- _WHAT IS BEING ASKED_
Among the entries, find each line that includes the string "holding" and list it.

[Collected data entries]
══════════════════════════════

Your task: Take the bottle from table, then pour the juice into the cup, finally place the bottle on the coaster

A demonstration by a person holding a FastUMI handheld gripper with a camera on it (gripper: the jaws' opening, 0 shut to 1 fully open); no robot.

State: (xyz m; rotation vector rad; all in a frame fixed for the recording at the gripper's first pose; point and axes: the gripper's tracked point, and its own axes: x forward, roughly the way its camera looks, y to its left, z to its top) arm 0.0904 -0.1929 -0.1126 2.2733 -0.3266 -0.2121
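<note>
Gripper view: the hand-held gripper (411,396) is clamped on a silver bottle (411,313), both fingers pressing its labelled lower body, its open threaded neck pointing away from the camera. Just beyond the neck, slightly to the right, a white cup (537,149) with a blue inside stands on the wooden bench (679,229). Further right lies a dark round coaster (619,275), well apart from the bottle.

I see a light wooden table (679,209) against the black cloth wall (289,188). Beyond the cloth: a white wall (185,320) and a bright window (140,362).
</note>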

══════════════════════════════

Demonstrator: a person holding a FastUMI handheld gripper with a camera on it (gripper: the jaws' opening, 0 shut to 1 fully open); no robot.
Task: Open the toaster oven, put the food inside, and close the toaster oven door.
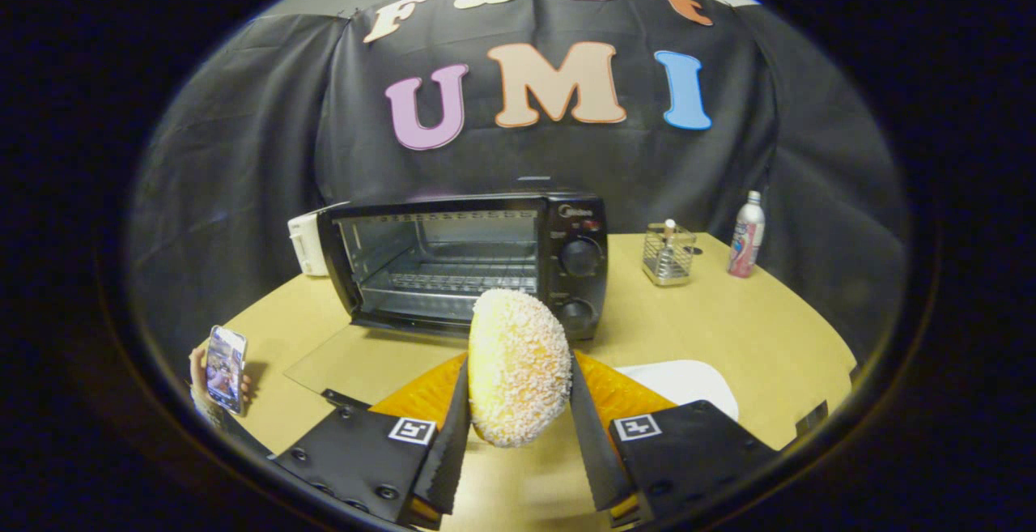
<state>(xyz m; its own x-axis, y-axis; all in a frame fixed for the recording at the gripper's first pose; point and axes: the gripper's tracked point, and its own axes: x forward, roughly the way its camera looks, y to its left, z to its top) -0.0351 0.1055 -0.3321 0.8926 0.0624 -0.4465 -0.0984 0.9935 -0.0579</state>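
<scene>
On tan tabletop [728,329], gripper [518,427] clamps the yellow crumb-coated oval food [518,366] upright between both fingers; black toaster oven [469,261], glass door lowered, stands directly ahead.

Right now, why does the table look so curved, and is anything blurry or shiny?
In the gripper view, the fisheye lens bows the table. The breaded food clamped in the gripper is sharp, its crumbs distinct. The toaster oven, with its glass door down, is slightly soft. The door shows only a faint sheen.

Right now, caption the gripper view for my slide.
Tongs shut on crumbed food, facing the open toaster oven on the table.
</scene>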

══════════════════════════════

- _RESULT OF THIS TASK_
A demonstration by a person holding a FastUMI handheld gripper with a camera on it (gripper: the jaws' opening, 0 shut to 1 fully open); no robot.
Demonstrator: a person holding a FastUMI handheld gripper with a camera on it (gripper: the jaws' opening, 0 shut to 1 fully open); no robot.

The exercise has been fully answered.